Exercise requirements
Every line between the top of the data below and the line with "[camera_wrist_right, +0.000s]", both ends included, must be retyped exactly.
○ ○ ○ ○ ○ ○ ○
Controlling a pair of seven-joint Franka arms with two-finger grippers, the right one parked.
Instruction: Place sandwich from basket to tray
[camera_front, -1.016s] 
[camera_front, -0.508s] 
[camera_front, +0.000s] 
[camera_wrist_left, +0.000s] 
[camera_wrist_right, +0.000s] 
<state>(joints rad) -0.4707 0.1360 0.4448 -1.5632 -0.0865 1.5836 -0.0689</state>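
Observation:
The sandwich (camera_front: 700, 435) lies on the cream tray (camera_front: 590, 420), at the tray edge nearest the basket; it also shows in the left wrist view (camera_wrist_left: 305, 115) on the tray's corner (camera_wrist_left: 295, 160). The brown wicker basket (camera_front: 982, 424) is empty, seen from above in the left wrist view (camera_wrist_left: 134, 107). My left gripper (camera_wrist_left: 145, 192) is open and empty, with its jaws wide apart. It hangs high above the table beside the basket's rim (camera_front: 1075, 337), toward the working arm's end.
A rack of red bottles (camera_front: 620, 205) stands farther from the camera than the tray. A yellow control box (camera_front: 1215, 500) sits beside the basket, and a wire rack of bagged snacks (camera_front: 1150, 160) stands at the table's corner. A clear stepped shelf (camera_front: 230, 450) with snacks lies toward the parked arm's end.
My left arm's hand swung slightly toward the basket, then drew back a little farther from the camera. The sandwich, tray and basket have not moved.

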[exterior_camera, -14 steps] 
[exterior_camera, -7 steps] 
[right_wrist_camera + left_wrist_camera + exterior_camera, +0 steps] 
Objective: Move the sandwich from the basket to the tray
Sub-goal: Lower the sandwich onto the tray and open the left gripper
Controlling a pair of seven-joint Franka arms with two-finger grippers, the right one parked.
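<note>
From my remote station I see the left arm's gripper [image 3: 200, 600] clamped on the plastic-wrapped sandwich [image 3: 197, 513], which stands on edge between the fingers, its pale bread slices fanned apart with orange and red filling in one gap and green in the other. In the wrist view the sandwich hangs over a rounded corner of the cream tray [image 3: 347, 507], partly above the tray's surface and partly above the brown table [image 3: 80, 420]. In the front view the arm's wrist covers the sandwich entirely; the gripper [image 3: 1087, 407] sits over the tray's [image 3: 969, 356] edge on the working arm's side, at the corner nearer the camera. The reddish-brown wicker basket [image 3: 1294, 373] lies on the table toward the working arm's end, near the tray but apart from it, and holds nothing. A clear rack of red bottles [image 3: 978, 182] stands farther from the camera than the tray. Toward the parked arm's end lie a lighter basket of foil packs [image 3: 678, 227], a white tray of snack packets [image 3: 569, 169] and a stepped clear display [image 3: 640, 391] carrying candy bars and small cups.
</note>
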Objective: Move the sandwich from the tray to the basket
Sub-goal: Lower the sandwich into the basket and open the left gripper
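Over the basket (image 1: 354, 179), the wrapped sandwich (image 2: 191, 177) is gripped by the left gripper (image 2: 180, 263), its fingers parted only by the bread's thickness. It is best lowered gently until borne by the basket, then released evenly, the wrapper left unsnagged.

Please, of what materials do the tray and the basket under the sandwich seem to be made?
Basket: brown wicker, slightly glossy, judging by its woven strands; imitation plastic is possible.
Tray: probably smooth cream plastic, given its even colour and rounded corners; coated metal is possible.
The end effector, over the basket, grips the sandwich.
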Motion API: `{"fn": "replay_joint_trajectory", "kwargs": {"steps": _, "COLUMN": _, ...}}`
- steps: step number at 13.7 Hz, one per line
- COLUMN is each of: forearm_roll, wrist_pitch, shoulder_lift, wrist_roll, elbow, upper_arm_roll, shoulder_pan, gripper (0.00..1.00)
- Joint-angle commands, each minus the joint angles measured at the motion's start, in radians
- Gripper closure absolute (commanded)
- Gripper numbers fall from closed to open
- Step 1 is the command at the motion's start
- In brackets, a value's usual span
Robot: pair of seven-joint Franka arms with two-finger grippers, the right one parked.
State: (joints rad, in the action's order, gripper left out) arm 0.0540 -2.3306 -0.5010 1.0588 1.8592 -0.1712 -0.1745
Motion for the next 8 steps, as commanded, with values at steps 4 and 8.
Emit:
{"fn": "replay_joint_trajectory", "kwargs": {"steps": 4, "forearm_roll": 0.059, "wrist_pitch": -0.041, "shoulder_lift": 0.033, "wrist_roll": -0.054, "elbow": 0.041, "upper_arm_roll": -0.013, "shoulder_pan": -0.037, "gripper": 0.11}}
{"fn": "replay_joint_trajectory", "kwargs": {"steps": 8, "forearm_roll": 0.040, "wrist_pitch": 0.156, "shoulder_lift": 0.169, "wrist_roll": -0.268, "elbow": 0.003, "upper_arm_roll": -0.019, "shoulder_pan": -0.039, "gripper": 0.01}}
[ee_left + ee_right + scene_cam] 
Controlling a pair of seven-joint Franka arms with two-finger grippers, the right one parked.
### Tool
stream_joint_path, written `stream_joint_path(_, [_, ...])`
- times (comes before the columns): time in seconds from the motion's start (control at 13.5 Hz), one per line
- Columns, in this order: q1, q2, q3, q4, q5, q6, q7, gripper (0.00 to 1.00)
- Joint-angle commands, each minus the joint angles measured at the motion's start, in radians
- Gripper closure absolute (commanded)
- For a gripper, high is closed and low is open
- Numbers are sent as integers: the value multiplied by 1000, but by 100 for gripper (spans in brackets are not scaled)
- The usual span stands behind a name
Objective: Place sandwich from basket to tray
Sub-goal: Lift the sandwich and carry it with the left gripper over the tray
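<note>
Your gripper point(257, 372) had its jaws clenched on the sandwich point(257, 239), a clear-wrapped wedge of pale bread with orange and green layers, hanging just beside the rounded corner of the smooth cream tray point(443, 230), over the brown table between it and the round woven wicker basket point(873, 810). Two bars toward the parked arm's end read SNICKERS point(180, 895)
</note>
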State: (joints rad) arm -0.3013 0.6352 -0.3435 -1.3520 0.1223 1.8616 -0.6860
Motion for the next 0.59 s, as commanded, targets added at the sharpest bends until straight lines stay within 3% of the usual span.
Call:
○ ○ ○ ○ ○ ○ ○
Exercise output
Controlling a pair of seven-joint Franka arms with two-finger grippers, the right one parked.
Instruction: Place sandwich from basket to tray
[camera_front, -1.016s] 
[camera_front, -0.508s] 
[camera_front, +0.000s] 
[camera_wrist_left, +0.000s] 
[camera_wrist_right, +0.000s] 

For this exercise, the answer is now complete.